« Il n'y a pas de plus grand poète.
Il y a la poésie. »

Paul Fort (Canzone du vrai de vrai / Portraits sur le sable)

Bienvenue à la joie, bienvenue au chagrin

 

 

johnKEATS_2361818k.jpg

 

 

 

Bienvenue à la joie, bienvenue au chagrin,

          À l'herbe au Léthé, à la plume d'hermès ;

Bienvenue aujourd'hui et bienvenue demain,

          Je vous aime tous deux d'une égale tendresse !

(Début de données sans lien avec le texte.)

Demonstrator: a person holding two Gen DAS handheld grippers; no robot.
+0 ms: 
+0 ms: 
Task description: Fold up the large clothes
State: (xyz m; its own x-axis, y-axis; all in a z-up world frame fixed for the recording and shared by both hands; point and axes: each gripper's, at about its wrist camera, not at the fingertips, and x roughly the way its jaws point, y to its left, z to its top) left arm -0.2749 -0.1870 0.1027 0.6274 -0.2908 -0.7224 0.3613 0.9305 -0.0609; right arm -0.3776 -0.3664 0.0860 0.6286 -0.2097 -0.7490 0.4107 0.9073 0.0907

          J'aime voir des visages tristes par temps clair,

Et entendre un éclat de rire joyeux au milieu du 

          tonnerre.

   J'aime ensemble le beau et l'infâme,

   La douceur des prairies sous lesquelles couvent des

         flammes,

   Une gloussement de rire devant une merveille ;

   Mais un visage sage à la vue d'une farce ;

   Le glas des funérailles et le carillon qui rit au clocher,

   L'enfant qui joue avec un crâne,

   Le matin clair et les coques des nefs par l'ouragan

        brisées,

   La belladone au chèvrefeuille unie dans un baiser,

   Un serpent dans des roses rouges sifflant ;

   Cléopâtre en robe de reine,

   Les aspics pendus à son sein,

   La musique dansante et la musique triste,

   Ensemble réunies, raison avec folie ;

   Muses radieuses et Muses blêmes ;

   Saturne sombre et Momus florissant.

   Rire et soupir, et rire encore —

   Oh miel exquis de la douleur !

   Muses radieuses et Muses blêmes,

   Otes de vos visages le voile !

   Laissez-moi voir  !  et laissez-moi écrire

   Du jour et de la nuit

   Ensemble réunis. Laissez-moi étancher

   Toute ma soif d'un mal de cœur exquis !

   Qu'un if me soit un ciel de lit,

   Entrelacé de jeunes myrtes,

   De pins et de tilleuls en pleine floraison,

   Et que ma couche soit une humble tombe d'herbes.